Epiph. de mens. et pond.2, 3 ho asteriskos . . . semainei to empheromenon rhema en to Ebraiko keisthai . . . hoi de ob' hermeneutai parekan kai ouch hermeneukan . . . obelos de . . . paretithe . . . tais tes theias graphes lexesin tais para tois ob' hermeneutais keimenais, para de tois peri Akulan kai Summachon me empheromenais. Schol. ap. Tisch. not. ed cod. Sin. p.76 hosois oi obeloi proskeintai rhetois, houtoi ouk ekeinto oute para tois loipois hermeneutais oute en to Ebraiko, alla para monois tois o'; kai hosois hoi asteriskoi proskeintai rhetois, outoi en men to Ebraiko kai tois loipois hermeneutais epheronto, en de tois o' ouketi.

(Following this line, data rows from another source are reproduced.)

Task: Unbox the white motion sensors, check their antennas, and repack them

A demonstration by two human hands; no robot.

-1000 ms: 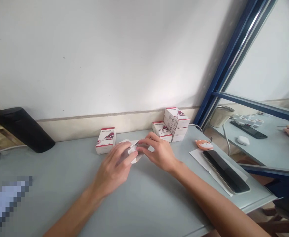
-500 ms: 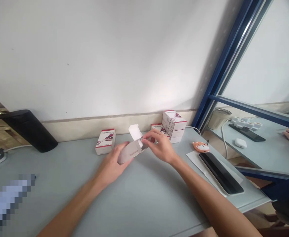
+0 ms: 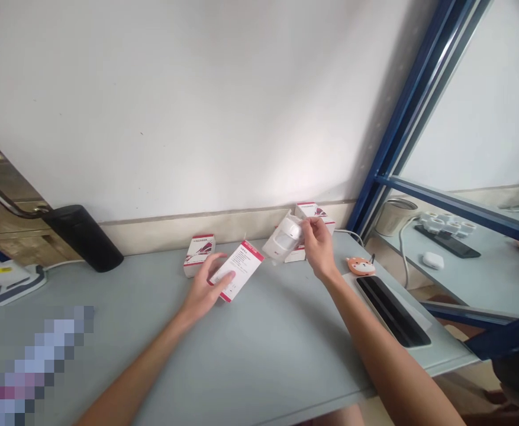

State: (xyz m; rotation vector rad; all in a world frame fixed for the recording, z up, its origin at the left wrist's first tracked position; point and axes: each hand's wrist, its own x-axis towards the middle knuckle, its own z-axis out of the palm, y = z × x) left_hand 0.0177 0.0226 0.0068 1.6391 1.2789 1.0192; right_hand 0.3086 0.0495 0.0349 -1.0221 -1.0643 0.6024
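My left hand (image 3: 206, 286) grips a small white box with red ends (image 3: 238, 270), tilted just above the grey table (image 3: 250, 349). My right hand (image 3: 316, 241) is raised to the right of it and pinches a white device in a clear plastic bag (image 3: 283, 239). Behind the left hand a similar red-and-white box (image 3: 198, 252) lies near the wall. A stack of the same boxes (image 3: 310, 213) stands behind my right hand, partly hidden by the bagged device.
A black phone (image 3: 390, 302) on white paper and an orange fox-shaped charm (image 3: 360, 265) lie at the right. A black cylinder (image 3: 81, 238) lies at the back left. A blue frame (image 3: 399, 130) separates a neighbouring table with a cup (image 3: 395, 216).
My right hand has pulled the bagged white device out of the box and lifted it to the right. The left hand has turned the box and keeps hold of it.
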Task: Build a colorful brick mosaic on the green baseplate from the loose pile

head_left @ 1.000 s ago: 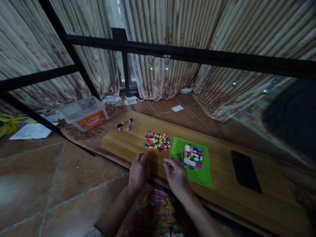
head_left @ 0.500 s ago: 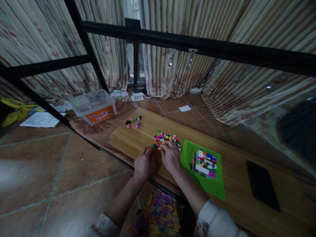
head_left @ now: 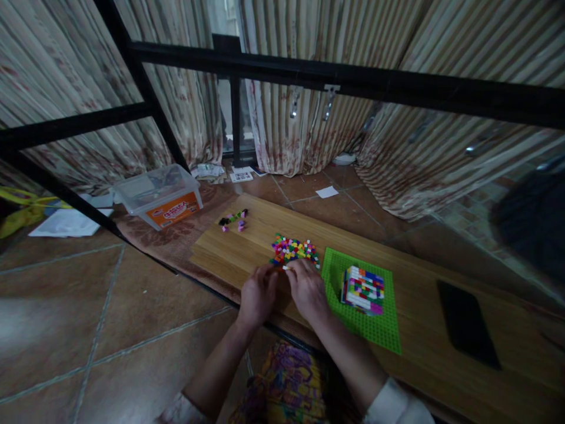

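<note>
My right hand (head_left: 308, 292) is closed in a pinch at the near edge of a pile of small coloured building bricks (head_left: 295, 247), with a small white building brick (head_left: 286, 268) at its fingertips. Close beside it on the left, my left hand (head_left: 257, 297) has its fingers curled together; whatever they may hold is hidden. To the right of the pile lies a green studded baseplate (head_left: 379, 337). On it stands a block-shaped build of many-coloured bricks (head_left: 365, 290), with white along its near side.
The wooden board (head_left: 260, 212) also carries small pink, green and dark pieces (head_left: 233, 219) at its far left and a dark flat tablet-like object (head_left: 468, 324) at right. A clear plastic box (head_left: 163, 197) stands beyond its left end. A black metal frame (head_left: 309, 70) crosses above.
My right hand has drawn back slightly from the pile, and the white brick now shows at its fingertips. My left hand stays nearly in place. The whole view has shifted slightly.
</note>
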`<state>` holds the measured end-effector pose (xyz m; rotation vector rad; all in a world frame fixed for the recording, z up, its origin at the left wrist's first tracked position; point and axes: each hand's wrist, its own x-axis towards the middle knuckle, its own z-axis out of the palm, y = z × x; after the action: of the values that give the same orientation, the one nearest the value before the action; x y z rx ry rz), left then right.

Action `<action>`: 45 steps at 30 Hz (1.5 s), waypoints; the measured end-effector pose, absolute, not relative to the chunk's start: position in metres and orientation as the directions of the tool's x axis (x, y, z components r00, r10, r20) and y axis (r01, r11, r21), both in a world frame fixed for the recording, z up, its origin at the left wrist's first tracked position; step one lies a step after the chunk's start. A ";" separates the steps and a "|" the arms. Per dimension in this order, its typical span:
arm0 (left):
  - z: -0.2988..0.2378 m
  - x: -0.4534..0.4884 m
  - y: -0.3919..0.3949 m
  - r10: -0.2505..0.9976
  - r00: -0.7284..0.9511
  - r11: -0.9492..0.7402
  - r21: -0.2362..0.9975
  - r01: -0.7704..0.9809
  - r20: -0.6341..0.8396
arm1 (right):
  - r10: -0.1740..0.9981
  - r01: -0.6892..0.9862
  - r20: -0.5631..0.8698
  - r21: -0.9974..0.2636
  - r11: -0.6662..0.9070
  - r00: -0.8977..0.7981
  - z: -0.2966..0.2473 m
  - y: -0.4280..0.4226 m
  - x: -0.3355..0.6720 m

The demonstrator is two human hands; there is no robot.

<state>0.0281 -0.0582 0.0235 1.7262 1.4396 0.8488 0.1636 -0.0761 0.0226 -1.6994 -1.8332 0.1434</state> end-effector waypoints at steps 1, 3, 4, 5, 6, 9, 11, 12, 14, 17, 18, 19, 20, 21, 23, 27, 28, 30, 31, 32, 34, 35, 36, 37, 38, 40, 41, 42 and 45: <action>0.027 0.030 -0.060 0.984 0.180 -0.083 0.913 0.399 0.011 | 0.928 0.839 0.372 -0.514 0.179 0.031 0.028 -0.083 0.164; 0.034 0.034 -0.067 0.967 0.245 0.026 0.984 0.174 -0.069 | 0.926 0.790 0.375 -0.579 0.200 0.040 0.038 -0.098 0.164; 0.038 0.036 -0.071 0.953 0.280 0.093 0.992 0.085 -0.113 | 0.927 0.763 0.373 -0.613 0.206 0.049 0.042 -0.106 0.165; 0.041 0.039 -0.076 0.938 0.308 0.158 0.987 0.023 -0.157 | 0.929 0.730 0.366 -0.651 0.205 0.065 0.045 -0.114 0.166; 0.045 0.042 -0.081 0.920 0.337 0.216 0.976 -0.011 -0.199 | 0.931 0.690 0.354 -0.697 0.196 0.094 0.047 -0.122 0.168; 0.053 0.050 -0.096 0.868 0.410 0.331 0.942 -0.055 -0.281 | 0.932 0.472 0.243 -0.877 0.093 0.268 0.047 -0.145 0.172; 0.056 0.058 -0.106 0.836 0.440 0.396 0.916 -0.070 -0.328 | 0.916 0.231 0.095 -0.973 0.003 0.390 0.043 -0.159 0.174; 0.057 0.062 -0.110 0.819 0.456 0.427 0.901 -0.078 -0.349 | 0.901 0.099 0.018 -0.995 -0.028 0.433 0.041 -0.166 0.175; 0.057 0.072 -0.119 0.775 0.495 0.498 0.862 -0.096 -0.392 | 0.868 -0.129 -0.109 -0.990 -0.052 0.484 0.039 -0.177 0.179; 0.058 0.086 -0.129 0.695 0.556 0.608 0.785 -0.116 -0.456 | 0.828 -0.308 -0.200 -0.951 -0.035 0.523 0.042 -0.192 0.185; 0.058 0.091 -0.131 0.670 0.570 0.639 0.760 -0.116 -0.476 | 0.824 -0.331 -0.205 -0.943 -0.022 0.529 0.044 -0.196 0.188; 0.059 0.096 -0.133 0.645 0.582 0.667 0.736 -0.114 -0.495 | 0.819 -0.340 -0.199 -0.940 -0.004 0.538 0.046 -0.200 0.191; 0.060 0.100 -0.135 0.621 0.591 0.694 0.712 -0.109 -0.514 | 0.816 -0.337 -0.185 -0.941 0.013 0.548 0.048 -0.203 0.194; 0.060 0.105 -0.136 0.595 0.601 0.721 0.685 -0.105 -0.534 | 0.812 -0.325 -0.167 -0.945 0.029 0.559 0.050 -0.207 0.197; 0.061 0.114 -0.139 0.532 0.618 0.783 0.615 -0.098 -0.579 | 0.793 -0.275 -0.138 -0.961 0.038 0.593 0.052 -0.212 0.205; 0.061 0.126 -0.144 0.436 0.606 0.870 0.483 -0.095 -0.666 | 0.680 -0.117 -0.079 -0.993 0.010 0.729 0.047 -0.219 0.229; 0.060 0.128 -0.145 0.443 0.592 0.869 0.484 -0.100 -0.673 | 0.651 -0.079 -0.052 -0.997 0.013 0.757 0.044 -0.218 0.238; 0.060 0.130 -0.145 0.490 0.565 0.841 0.530 -0.107 -0.664 | 0.620 -0.015 0.008 -0.999 0.031 0.784 0.037 -0.215 0.255; 0.061 0.130 -0.145 0.524 0.551 0.817 0.567 -0.107 -0.650 | 0.619 0.017 0.039 -0.999 0.041 0.785 0.034 -0.212 0.264; 0.061 0.131 -0.144 0.560 0.534 0.788 0.607 -0.105 -0.634 | 0.623 0.054 0.069 -0.998 0.043 0.779 0.031 -0.208 0.272; 0.061 0.131 -0.141 0.629 0.496 0.726 0.681 -0.098 -0.599 | 0.639 0.138 0.123 -0.990 0.028 0.759 0.026 -0.201 0.284; 0.060 0.132 -0.139 0.660 0.476 0.695 0.712 -0.096 -0.581 | 0.651 0.180 0.143 -0.984 0.010 0.745 0.025 -0.197 0.288; 0.060 0.132 -0.137 0.688 0.457 0.668 0.738 -0.095 -0.564 | 0.664 0.221 0.160 -0.975 -0.008 0.731 0.024 -0.194 0.291; 0.060 0.132 -0.135 0.707 0.443 0.648 0.756 -0.091 -0.552 | 0.677 0.256 0.171 -0.966 -0.026 0.716 0.024 -0.191 0.292; 0.059 0.132 -0.133 0.718 0.433 0.635 0.768 -0.084 -0.545 | 0.687 0.286 0.180 -0.957 -0.042 0.704 0.024 -0.188 0.292; 0.058 0.131 -0.130 0.726 0.424 0.621 0.781 -0.067 -0.541 | 0.695 0.332 0.196 -0.941 -0.065 0.692 0.026 -0.185 0.291; 0.058 0.130 -0.129 0.725 0.425 0.619 0.783 -0.058 -0.542 | 0.693 0.348 0.203 -0.934 -0.074 0.691 0.027 -0.184 0.290; 0.057 0.130 -0.128 0.722 0.428 0.620 0.783 -0.049 -0.544 | 0.690 0.361 0.208 -0.929 -0.083 0.693 0.029 -0.183 0.288; 0.052 0.128 -0.128 0.709 0.435 0.630 0.775 -0.037 -0.555 | 0.698 0.391 0.216 -0.915 -0.100 0.683 0.031 -0.182 0.286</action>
<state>0.1278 -0.1277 0.0524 0.7700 1.0262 0.5264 0.2859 -0.1819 0.0306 -1.7197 -0.8818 0.3249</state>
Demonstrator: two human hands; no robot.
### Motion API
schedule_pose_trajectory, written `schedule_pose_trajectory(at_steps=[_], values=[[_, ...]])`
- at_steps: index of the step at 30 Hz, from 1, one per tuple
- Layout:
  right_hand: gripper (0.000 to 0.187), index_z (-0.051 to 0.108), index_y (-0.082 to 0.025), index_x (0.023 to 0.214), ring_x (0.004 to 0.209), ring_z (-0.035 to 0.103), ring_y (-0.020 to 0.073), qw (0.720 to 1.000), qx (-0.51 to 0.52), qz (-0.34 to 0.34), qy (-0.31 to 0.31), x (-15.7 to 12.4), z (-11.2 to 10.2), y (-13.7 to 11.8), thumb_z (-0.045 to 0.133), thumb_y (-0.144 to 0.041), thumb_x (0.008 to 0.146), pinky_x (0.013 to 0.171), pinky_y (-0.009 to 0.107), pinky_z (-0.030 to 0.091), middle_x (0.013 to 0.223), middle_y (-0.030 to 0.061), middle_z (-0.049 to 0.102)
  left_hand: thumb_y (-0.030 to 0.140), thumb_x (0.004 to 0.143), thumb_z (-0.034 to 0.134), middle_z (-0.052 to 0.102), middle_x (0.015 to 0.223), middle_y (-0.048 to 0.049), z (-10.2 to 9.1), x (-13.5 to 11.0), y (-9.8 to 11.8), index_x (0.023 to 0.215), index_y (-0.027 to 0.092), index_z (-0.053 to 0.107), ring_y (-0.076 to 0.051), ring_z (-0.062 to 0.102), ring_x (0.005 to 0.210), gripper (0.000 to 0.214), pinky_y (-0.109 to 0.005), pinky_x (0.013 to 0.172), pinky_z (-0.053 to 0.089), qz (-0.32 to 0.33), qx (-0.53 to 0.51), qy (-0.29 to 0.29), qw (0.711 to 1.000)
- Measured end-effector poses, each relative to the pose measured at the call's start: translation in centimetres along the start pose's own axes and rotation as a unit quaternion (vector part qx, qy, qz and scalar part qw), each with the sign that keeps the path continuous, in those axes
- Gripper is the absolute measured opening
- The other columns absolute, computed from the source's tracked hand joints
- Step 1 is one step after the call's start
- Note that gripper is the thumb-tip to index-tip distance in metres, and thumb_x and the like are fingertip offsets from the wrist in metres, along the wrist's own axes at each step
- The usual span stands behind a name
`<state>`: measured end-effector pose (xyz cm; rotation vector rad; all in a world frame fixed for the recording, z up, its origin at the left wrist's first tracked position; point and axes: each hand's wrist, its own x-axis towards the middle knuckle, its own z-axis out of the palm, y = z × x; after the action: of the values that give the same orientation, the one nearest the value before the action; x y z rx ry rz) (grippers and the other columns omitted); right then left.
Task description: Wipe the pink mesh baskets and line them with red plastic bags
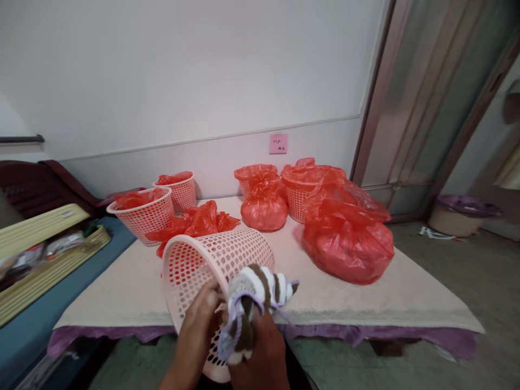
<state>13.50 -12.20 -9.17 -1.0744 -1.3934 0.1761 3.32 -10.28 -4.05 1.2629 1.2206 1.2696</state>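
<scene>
A pink perforated plastic basket lies tipped on its side at the table's front edge, its mouth facing left and toward me. My left hand is closed on the basket's rim, with its thumb and fingertips at the inner side. In my right hand is a brown-and-white striped cloth with purple edging, bunched against the outside of the basket near the rim. The right fingers are partly covered by the cloth. Crumpled red plastic bags lie just behind the tipped basket.
On the white-covered table, red-lined baskets stand at left and back. Filled red bags sit at the middle and right. A slatted box is at far left; a bin stands on the floor.
</scene>
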Motion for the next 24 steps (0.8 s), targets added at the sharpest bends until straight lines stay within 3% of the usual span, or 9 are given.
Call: schedule_pose_trajectory(at_steps=[3, 5, 7, 9, 12, 14, 16, 20, 24], values=[[0.03, 0.056, -0.021, 0.096, 0.069, 0.063, 0.019, 0.997, 0.044, 0.062, -0.021, 2.9, -2.6, -0.7, 0.056, -0.018, 0.066, 0.063, 0.03, 0.052, 0.079, 0.0016, 0.064, 0.055, 0.076, 0.062, 0.064, 0.127, -0.0092, -2.2, -1.8, -5.2, 0.125, 0.025, 0.06, -0.03, 0.057, 0.12, 0.057, -0.034, 0.093, 0.051, 0.103, 0.154, -0.113, 0.976], [0.016, 0.055, -0.021, 0.084, 0.062, 0.058, 0.0156, 0.991, 0.077, 0.108, -0.027, 4.2, -3.8, -1.3, 0.057, -0.019, 0.069, 0.057, 0.026, 0.049, 0.071, -0.0016, 0.061, 0.051, 0.076, 0.064, 0.067, 0.123, -0.0084, -4.3, -2.3, -9.0, 0.125, 0.03, 0.061, -0.028, 0.064, 0.109, 0.053, -0.033, 0.091, 0.053, 0.191, 0.288, -0.197, 0.918], [0.009, 0.052, -0.021, 0.078, 0.059, 0.054, 0.0139, 0.985, 0.113, 0.122, -0.046, 4.8, -4.2, -1.6, 0.058, -0.021, 0.071, 0.055, 0.025, 0.046, 0.068, -0.0029, 0.059, 0.046, 0.077, 0.066, 0.071, 0.116, -0.0066, -6.5, -2.2, -11.9, 0.122, 0.034, 0.062, -0.027, 0.067, 0.104, 0.047, -0.033, 0.089, 0.054, 0.243, 0.356, -0.216, 0.876], [0.005, 0.054, -0.021, 0.078, 0.063, 0.056, 0.0148, 0.984, 0.133, 0.107, -0.055, 4.9, -4.0, -1.4, 0.057, -0.023, 0.074, 0.06, 0.026, 0.047, 0.07, -0.0018, 0.06, 0.037, 0.083, 0.061, 0.072, 0.115, -0.0053, -8.4, -1.9, -13.1, 0.127, 0.035, 0.059, -0.024, 0.067, 0.104, 0.044, -0.03, 0.091, 0.053, 0.316, 0.4, -0.191, 0.839], [0.012, 0.061, -0.02, 0.087, 0.079, 0.061, 0.019, 0.989, 0.125, 0.064, -0.041, 4.7, -3.1, 0.5, 0.051, -0.022, 0.08, 0.075, 0.032, 0.049, 0.081, 0.0027, 0.063, 0.023, 0.087, 0.052, 0.071, 0.116, -0.0066, -9.6, -1.7, -12.1, 0.135, 0.032, 0.052, -0.021, 0.067, 0.105, 0.049, -0.027, 0.093, 0.052, 0.408, 0.425, -0.169, 0.79], [0.02, 0.062, -0.019, 0.095, 0.091, 0.06, 0.0215, 0.994, 0.091, 0.046, -0.042, 4.5, -2.5, 3.1, 0.051, -0.018, 0.079, 0.083, 0.035, 0.048, 0.091, 0.006, 0.063, 0.021, 0.087, 0.05, 0.072, 0.113, -0.0081, -9.1, -1.9, -9.8, 0.132, 0.029, 0.056, -0.022, 0.069, 0.102, 0.047, -0.027, 0.091, 0.053, 0.397, 0.396, -0.164, 0.811], [0.025, 0.062, -0.019, 0.098, 0.097, 0.059, 0.0228, 0.998, 0.022, 0.042, -0.043, 4.1, -2.0, 6.3, 0.051, -0.015, 0.076, 0.084, 0.036, 0.049, 0.101, 0.0087, 0.06, 0.024, 0.088, 0.049, 0.074, 0.107, -0.0075, -7.7, -2.4, -7.0, 0.123, 0.03, 0.064, -0.023, 0.069, 0.098, 0.038, -0.027, 0.088, 0.054, 0.318, 0.359, -0.1, 0.872], [0.037, 0.063, -0.018, 0.105, 0.093, 0.061, 0.0244, 0.989, -0.091, 0.113, -0.006, 3.1, -1.6, 11.4, 0.048, -0.013, 0.073, 0.079, 0.038, 0.051, 0.098, 0.009, 0.059, 0.035, 0.087, 0.056, 0.075, 0.091, -0.0047, -4.4, -3.5, -1.9, 0.104, 0.033, 0.074, -0.022, 0.07, 0.086, 0.025, -0.027, 0.078, 0.054, 0.219, 0.254, -0.036, 0.941], [0.04, 0.063, -0.018, 0.111, 0.099, 0.06, 0.0253, 0.991, -0.085, 0.102, 0.013, 1.4, -0.4, 9.1, 0.047, -0.014, 0.074, 0.082, 0.039, 0.051, 0.105, 0.0103, 0.059, 0.041, 0.083, 0.062, 0.073, 0.085, -0.0041, -2.5, -3.3, 0.4, 0.094, 0.029, 0.076, -0.024, 0.067, 0.089, 0.021, -0.027, 0.079, 0.051, 0.141, 0.22, -0.004, 0.965]])
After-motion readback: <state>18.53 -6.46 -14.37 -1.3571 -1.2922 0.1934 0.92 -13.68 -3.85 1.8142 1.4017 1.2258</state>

Occasionally Origen used asterisk and obelus together, as Aristarchus had done, to denote that the order of the Greek was at fault (anecd. ap. Gardthausen: ho de asteriskos meta obelou, hos onta men ta epe tou poietou, me kalos de keimena: schol. ap. Tisch. not. ed. Sin. l. c. pherontai men para tois o', pherontai de en to Ebraiko kai para tois loipois hermeneutais, ten thesin de monen parallassousin hoi loipoi kai to Ebraikon para tous o'; hothen obelistai en tauto kai esteristai, hos para pasi men pheromena, ouk en tois autois de topois: also ap. mon. sacr. ined. iii. p. xvii. ta de esterismena en tauto kai obelismena rheta . . . hos para pasi men pheromena, ouk en tois autois de topois). The Aristarchian (or as they are usually called by students of the Old Testament, the Hexaplaric) signs are also used by Origen when he attempts to place before the reader of his LXX. column an exact version of the Hebrew without displacing the LXX. rendering. Where the LXX. and the current Hebrew are hopelessly at issue, he occasionally gives two versions, that of one of the later translators distinguished by an asterisk, and that of the LXX. under an obelus .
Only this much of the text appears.